--- WHAT YOU SHOULD DO ---
From the data that follows, print exactly the lines starting at the one containing "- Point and" and ending at the one containing "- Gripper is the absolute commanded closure"; include both of them and nothing more.

[Data records]
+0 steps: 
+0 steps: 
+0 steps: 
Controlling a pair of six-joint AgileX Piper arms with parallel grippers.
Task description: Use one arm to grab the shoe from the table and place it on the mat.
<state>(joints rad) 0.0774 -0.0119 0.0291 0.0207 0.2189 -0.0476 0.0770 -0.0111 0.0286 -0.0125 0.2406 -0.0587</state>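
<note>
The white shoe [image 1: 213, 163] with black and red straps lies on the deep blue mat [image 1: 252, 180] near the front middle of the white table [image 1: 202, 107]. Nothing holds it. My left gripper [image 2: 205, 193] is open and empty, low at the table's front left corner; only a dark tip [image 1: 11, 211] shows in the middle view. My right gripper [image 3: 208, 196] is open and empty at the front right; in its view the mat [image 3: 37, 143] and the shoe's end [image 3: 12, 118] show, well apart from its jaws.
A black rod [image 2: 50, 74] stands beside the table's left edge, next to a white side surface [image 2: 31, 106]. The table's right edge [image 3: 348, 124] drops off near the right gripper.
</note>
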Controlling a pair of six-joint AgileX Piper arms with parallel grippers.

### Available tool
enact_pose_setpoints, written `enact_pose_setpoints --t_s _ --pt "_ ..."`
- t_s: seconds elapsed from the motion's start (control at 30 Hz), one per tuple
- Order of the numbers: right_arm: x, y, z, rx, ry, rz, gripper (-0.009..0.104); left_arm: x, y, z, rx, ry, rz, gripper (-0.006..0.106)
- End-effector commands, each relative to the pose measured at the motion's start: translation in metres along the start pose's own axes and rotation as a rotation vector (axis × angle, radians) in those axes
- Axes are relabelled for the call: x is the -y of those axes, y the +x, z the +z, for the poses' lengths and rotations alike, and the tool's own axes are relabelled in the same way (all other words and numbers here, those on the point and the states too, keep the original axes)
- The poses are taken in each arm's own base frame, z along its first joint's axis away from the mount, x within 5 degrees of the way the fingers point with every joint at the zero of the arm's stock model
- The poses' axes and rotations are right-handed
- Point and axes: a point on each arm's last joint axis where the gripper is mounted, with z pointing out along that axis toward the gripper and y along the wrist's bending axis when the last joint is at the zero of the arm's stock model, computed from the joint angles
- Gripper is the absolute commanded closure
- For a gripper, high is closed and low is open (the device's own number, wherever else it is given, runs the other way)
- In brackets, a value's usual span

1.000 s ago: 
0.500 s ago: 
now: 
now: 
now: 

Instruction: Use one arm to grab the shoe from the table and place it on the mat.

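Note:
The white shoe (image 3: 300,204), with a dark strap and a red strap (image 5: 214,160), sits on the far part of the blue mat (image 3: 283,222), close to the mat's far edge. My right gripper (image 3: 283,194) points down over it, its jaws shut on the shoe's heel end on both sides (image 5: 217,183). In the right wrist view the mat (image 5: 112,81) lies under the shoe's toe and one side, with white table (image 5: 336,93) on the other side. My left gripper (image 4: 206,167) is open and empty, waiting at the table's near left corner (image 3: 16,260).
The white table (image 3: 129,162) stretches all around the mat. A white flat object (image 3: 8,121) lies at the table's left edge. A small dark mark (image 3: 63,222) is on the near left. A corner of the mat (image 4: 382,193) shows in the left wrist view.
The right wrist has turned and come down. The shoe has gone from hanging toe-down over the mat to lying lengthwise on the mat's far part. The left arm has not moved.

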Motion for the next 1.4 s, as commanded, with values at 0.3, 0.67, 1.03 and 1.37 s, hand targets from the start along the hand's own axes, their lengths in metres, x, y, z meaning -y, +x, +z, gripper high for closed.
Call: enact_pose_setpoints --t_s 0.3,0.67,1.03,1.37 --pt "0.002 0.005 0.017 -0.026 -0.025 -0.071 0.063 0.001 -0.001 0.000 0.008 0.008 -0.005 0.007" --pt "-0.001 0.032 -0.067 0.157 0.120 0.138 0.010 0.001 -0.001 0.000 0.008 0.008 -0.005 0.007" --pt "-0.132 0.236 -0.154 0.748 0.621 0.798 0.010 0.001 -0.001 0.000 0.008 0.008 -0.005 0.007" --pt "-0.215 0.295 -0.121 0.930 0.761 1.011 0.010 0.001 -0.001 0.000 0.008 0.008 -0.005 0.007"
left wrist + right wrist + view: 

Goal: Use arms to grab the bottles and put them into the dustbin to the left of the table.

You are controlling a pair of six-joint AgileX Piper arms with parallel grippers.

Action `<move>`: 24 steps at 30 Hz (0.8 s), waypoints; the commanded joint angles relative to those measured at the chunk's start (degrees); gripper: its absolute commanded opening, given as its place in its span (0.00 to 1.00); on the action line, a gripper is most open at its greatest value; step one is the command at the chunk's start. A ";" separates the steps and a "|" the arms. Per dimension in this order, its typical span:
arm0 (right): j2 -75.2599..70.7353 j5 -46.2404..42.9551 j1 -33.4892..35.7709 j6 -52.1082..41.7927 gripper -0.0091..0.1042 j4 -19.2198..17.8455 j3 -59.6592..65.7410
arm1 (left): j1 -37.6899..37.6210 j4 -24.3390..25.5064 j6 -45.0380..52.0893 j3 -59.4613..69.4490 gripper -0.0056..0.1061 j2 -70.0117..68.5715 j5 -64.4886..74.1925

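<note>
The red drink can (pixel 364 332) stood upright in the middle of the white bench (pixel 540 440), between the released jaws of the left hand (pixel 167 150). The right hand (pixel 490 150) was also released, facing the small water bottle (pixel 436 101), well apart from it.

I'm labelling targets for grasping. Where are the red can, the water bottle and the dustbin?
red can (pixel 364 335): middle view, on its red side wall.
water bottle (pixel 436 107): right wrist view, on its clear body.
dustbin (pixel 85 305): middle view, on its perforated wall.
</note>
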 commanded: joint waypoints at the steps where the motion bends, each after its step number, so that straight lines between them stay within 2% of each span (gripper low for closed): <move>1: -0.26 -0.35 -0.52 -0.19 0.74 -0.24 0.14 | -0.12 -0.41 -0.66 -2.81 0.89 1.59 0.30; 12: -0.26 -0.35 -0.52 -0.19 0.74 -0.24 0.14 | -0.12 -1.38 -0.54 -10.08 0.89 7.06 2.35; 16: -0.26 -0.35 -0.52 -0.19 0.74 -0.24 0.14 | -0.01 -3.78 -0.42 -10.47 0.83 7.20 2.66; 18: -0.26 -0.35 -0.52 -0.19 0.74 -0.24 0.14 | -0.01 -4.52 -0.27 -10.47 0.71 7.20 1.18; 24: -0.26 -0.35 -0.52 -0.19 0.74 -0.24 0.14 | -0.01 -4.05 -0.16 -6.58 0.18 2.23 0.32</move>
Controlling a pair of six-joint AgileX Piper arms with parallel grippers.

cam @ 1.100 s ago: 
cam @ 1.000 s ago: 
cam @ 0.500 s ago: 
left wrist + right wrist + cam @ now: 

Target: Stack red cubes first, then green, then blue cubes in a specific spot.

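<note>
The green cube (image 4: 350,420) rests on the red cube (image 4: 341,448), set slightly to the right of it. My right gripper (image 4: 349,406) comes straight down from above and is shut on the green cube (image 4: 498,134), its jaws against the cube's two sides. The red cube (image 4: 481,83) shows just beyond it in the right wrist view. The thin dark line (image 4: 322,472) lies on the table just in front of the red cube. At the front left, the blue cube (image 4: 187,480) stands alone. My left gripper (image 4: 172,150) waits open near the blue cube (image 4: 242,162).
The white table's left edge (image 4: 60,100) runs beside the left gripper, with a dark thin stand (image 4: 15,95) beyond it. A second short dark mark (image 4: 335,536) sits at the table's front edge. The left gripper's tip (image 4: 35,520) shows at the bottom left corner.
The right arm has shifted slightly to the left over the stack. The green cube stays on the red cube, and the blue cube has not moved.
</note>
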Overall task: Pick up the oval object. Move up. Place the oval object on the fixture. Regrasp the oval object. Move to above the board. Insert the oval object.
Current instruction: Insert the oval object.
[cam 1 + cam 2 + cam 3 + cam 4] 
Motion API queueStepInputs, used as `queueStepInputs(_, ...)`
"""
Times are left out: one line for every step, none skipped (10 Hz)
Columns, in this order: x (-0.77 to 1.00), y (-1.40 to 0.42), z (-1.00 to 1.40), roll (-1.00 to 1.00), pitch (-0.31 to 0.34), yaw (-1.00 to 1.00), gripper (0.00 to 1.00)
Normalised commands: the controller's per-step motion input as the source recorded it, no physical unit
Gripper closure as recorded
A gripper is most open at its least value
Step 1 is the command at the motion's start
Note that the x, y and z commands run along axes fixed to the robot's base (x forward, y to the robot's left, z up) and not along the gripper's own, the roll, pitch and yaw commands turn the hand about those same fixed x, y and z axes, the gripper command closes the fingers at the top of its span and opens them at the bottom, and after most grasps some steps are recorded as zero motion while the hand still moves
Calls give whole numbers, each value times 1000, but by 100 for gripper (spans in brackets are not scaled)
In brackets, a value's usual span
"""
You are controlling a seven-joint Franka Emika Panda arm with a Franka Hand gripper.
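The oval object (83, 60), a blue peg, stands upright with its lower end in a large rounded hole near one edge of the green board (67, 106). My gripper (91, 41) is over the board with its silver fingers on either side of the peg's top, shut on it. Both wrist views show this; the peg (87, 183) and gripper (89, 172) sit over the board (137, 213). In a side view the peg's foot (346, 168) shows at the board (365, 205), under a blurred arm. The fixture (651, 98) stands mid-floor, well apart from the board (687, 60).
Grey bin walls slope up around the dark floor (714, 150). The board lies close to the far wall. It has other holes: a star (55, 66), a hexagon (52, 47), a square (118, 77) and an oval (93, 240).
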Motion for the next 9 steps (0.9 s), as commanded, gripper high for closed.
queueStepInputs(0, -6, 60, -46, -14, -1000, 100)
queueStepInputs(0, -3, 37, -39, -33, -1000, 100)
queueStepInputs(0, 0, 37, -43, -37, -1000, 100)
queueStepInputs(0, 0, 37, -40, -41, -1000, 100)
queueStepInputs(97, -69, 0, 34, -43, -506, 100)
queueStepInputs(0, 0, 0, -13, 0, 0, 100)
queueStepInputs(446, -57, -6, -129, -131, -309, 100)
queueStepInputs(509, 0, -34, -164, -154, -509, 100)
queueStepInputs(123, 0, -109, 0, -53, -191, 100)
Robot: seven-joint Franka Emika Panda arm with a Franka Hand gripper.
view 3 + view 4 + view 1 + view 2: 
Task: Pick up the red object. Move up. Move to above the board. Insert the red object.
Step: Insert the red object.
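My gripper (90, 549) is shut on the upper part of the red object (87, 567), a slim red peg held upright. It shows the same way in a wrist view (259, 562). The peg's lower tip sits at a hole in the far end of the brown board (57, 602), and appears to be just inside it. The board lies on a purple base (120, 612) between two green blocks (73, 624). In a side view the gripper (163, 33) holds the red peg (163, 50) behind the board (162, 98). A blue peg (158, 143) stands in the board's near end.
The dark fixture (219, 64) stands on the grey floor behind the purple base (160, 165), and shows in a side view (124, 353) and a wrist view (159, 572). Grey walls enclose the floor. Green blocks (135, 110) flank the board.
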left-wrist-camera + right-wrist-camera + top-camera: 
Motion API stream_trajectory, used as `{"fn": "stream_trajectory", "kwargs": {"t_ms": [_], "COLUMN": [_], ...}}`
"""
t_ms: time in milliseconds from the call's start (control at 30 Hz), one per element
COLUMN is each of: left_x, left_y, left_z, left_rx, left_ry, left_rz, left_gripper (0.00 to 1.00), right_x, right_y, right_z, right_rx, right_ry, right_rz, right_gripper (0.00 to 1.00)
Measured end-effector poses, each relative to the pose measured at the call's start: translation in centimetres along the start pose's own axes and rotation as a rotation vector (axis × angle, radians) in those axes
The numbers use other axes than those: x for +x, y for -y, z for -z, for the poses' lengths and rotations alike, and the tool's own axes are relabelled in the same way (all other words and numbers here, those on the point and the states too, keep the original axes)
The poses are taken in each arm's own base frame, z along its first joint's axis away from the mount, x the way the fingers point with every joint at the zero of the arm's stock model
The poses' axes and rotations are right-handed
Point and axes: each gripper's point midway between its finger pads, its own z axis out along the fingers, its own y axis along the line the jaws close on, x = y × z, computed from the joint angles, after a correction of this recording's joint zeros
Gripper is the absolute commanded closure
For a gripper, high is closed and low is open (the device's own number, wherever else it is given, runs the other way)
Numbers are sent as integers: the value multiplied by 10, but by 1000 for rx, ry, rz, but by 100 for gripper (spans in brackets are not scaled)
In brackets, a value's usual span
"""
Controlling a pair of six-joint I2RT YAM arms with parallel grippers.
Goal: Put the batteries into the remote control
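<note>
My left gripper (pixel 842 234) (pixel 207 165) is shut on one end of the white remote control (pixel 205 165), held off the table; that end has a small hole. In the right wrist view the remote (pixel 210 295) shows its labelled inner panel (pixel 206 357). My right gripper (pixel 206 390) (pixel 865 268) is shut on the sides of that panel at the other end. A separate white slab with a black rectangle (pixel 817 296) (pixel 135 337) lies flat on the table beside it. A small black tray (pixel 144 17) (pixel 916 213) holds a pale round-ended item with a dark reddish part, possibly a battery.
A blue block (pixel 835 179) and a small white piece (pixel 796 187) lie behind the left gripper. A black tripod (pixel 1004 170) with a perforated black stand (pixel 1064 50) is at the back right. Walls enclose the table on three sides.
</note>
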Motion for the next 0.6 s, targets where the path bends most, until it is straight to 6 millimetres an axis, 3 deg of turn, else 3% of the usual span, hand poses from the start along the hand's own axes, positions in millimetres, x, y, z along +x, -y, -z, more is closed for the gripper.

--- RESPONSE FOR THIS EXERCISE ---
- Point and axes: a point on each arm's last joint axis where the gripper is mounted, with z pointing out along that axis toward the gripper and y along the wrist's bending axis when the last joint is at the zero of the arm's stock model, computed from the joint angles
- Gripper is the absolute commanded closure

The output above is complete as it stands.